• **What is expected**: The data should be printed again, exactly.

• **Supplied material**:
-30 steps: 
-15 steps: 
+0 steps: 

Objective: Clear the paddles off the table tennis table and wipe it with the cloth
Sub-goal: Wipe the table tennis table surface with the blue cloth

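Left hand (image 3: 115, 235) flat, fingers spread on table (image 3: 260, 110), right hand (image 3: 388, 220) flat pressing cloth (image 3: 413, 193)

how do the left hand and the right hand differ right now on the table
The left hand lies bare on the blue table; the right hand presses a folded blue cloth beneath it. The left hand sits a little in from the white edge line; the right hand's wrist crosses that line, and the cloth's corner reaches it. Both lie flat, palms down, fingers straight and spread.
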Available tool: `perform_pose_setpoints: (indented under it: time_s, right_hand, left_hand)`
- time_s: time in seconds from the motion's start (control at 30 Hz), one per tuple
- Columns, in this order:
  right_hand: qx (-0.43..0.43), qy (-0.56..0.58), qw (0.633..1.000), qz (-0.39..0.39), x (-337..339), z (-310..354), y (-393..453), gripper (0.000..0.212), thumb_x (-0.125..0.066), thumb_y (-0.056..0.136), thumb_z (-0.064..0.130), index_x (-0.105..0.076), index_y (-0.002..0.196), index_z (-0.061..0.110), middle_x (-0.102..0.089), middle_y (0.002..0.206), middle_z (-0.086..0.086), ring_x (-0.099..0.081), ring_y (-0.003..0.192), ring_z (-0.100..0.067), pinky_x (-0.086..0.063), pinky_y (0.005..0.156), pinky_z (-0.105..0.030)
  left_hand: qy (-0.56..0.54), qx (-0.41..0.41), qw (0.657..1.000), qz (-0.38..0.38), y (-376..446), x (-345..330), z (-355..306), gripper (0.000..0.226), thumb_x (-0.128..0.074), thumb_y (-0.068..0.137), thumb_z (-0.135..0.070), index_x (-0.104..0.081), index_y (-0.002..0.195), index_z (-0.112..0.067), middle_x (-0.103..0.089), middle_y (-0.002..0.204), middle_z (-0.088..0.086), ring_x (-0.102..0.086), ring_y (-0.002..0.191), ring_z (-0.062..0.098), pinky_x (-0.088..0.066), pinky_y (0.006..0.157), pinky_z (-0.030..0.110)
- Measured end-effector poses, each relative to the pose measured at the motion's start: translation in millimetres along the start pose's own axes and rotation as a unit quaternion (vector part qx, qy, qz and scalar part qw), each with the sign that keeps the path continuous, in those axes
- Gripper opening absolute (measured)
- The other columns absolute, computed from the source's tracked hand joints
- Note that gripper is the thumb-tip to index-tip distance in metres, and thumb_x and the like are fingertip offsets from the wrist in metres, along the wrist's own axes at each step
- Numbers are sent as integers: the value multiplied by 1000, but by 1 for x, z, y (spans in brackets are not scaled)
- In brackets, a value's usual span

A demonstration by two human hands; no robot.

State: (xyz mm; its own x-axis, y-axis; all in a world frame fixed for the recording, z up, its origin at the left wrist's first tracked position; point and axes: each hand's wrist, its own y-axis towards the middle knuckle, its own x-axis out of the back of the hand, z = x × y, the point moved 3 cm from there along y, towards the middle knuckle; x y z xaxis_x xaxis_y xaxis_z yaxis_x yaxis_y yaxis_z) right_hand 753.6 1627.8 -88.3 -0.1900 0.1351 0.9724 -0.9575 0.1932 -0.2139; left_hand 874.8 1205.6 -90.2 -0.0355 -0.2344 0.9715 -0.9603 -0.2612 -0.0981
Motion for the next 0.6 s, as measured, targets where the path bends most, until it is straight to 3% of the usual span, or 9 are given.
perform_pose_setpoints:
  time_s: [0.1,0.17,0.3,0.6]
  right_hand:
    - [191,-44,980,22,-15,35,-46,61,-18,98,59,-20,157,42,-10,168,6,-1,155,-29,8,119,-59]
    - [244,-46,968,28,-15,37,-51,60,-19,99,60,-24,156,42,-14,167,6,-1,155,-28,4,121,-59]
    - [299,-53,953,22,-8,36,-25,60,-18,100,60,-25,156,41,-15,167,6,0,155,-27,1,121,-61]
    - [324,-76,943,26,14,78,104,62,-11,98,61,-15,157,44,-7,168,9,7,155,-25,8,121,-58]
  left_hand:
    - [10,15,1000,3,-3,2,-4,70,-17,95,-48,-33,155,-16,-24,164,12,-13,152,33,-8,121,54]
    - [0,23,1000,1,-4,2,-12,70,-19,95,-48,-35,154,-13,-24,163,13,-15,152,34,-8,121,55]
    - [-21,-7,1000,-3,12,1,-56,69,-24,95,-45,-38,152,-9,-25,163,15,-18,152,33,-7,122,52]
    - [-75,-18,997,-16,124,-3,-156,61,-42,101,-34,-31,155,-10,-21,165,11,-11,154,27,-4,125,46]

• **Response area**:
-30 steps: 
-15 steps: 
+0 steps: 

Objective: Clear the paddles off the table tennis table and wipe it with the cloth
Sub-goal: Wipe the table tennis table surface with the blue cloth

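Left hand (image 3: 115, 235) flat, fingers spread on table (image 3: 260, 110), right hand (image 3: 388, 220) flat pressing cloth (image 3: 413, 193)

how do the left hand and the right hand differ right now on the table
The left hand lies bare on the blue table; the right hand presses a folded blue cloth beneath it. The left hand sits a little in from the white edge line; the right hand's wrist crosses that line, and the cloth's corner reaches it. Both lie flat, palms down, fingers straight and spread.
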Available tool: `perform_pose_setpoints: (indented under it: time_s, right_hand, left_hand)`
- time_s: time in seconds from the motion's start (control at 30 Hz), one per tuple
- Columns, in this order:
  right_hand: qx (-0.43..0.43), qy (-0.56..0.58), qw (0.633..1.000), qz (-0.39..0.39), x (-337..339), z (-310..354), y (-393..453), gripper (0.000..0.212), thumb_x (-0.125..0.066), thumb_y (-0.056..0.136), thumb_z (-0.064..0.130), index_x (-0.105..0.076), index_y (-0.002..0.196), index_z (-0.061..0.110), middle_x (-0.102..0.089), middle_y (0.002..0.206), middle_z (-0.086..0.086), ring_x (-0.099..0.081), ring_y (-0.003..0.192), ring_z (-0.100..0.067), pinky_x (-0.086..0.063), pinky_y (0.005..0.156), pinky_z (-0.105..0.030)
  left_hand: qy (-0.56..0.54), qx (-0.41..0.41), qw (0.657..1.000), qz (-0.38..0.38), y (-376..446), x (-345..330), z (-355..306), gripper (0.000..0.226), thumb_x (-0.128..0.074), thumb_y (-0.068..0.137), thumb_z (-0.135..0.070), index_x (-0.104..0.081), index_y (-0.002..0.195), index_z (-0.112..0.067), middle_x (-0.103..0.089), middle_y (-0.002..0.204), middle_z (-0.088..0.086), ring_x (-0.102..0.086), ring_y (-0.002..0.191), ring_z (-0.062..0.098), pinky_x (-0.088..0.066), pinky_y (0.006..0.157), pinky_z (-0.030..0.110)
- Measured end-effector poses, each relative to the pose measured at the motion's start: translation in millimetres along the start pose's own axes and rotation as a unit quaternion (vector part qx, qy, qz and scalar part qw), each with the sign that keeps the path continuous, in those axes
- Gripper opening absolute (measured)
- The other columns absolute, computed from the source's tracked hand joints
- Note that gripper is the thumb-tip to index-tip distance in metres, and thumb_x and the like are fingertip offsets from the wrist in metres, along the wrist's own axes at each step
- Numbers are sent as integers: the value multiplied by 1000, but by 1 for x, z, y (spans in brackets are not scaled)
- In brackets, a value's usual span

A demonstration by two human hands; no robot.

State: (xyz mm; its own x-axis, y-axis; all in a world frame fixed for the recording, z up, its origin at the left wrist's first tracked position; point and axes: each hand's wrist, its own y-axis towards the middle knuckle, its own x-axis out of the back of the hand, z = x × y, the point moved 3 cm from there along y, towards the middle knuckle; x y z xaxis_x xaxis_y xaxis_z yaxis_x yaxis_y yaxis_z) right_hand 753.6 1627.8 -88.3 -0.1900 0.1351 0.9724 -0.9575 0.1932 -0.2139; left_hand 874.8 1205.6 -90.2 -0.0355 -0.2344 0.9715 -0.9603 -0.2612 -0.0981
Motion for the next 0.6 s, as measured, targets where the path bends most, until it is straight to 3% of the usual span, or 9 are given.
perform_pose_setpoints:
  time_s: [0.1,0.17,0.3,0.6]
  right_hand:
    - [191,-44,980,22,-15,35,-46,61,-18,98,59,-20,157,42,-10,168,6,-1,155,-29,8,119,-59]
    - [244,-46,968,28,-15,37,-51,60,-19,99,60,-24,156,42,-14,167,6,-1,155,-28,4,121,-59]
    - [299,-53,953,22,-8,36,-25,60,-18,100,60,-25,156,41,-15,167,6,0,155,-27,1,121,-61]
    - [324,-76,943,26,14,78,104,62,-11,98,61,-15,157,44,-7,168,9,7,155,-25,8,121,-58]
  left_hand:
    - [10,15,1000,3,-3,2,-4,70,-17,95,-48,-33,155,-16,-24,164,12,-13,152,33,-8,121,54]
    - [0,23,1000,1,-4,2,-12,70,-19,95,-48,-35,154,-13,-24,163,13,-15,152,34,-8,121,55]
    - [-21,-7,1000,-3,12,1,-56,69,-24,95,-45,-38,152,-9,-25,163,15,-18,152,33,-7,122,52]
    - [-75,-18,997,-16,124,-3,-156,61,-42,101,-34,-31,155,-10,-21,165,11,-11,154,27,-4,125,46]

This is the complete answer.